## TASK DESCRIPTION
A verbatim copy of the whole listing is what is needed.

Start of Block

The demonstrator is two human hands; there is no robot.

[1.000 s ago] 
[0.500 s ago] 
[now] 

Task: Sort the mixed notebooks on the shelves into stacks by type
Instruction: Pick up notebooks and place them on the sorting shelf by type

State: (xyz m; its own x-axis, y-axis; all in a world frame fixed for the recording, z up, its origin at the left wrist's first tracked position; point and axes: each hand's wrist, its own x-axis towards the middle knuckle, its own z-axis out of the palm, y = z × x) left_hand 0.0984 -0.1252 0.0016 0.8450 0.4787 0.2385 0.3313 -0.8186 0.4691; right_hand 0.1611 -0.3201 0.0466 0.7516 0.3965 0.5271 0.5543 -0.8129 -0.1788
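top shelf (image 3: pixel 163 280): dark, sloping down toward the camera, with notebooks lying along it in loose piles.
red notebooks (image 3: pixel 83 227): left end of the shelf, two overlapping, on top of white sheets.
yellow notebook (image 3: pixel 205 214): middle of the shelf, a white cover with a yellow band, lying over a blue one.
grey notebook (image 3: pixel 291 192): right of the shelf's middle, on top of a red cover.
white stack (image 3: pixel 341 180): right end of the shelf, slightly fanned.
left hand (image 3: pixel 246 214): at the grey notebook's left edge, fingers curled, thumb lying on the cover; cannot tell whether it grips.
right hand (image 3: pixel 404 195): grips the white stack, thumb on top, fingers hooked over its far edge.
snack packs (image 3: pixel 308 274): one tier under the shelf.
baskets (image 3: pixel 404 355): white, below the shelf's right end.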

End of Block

## SOLUTION FOR THIS PROBLEM
The demonstrator is two human hands; there is no robot.

[1.000 s ago] 
[0.500 s ago] 
[now] 

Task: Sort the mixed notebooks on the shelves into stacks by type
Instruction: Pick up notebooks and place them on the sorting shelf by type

State: (xyz m; its own x-axis, y-axis; all in a world frame fixed for the recording, z up, its origin at the left wrist's first tracked position; point and axes: each hand's wrist, its own x-axis towards the middle knuckle, its own z-axis out of the palm, y = z × x) left_hand 0.0984 -0.1252 0.0016 0.8450 0.4787 0.2385 0.3313 -0.8186 0.4691; right_hand 0.1611 -0.3201 0.0466 0.7516 0.3965 0.5271 0.5543 -0.8129 -0.1788
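top shelf (image 3: pixel 163 280): dark, sloping down toward the camera, with notebooks lying along it in loose piles.
red notebooks (image 3: pixel 83 227): left end of the shelf, two overlapping, on top of white sheets.
yellow notebook (image 3: pixel 205 214): middle of the shelf, a white cover with a yellow band, lying over a blue one.
grey notebook (image 3: pixel 291 192): right of the shelf's middle, on top of a red cover.
white stack (image 3: pixel 341 180): right end of the shelf, slightly fanned.
left hand (image 3: pixel 246 214): at the grey notebook's left edge, fingers curled, thumb lying on the cover; cannot tell whether it grips.
right hand (image 3: pixel 404 195): grips the white stack, thumb on top, fingers hooked over its far edge.
snack packs (image 3: pixel 308 274): one tier under the shelf.
baskets (image 3: pixel 404 355): white, below the shelf's right end.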

Nothing more belongs to this exercise.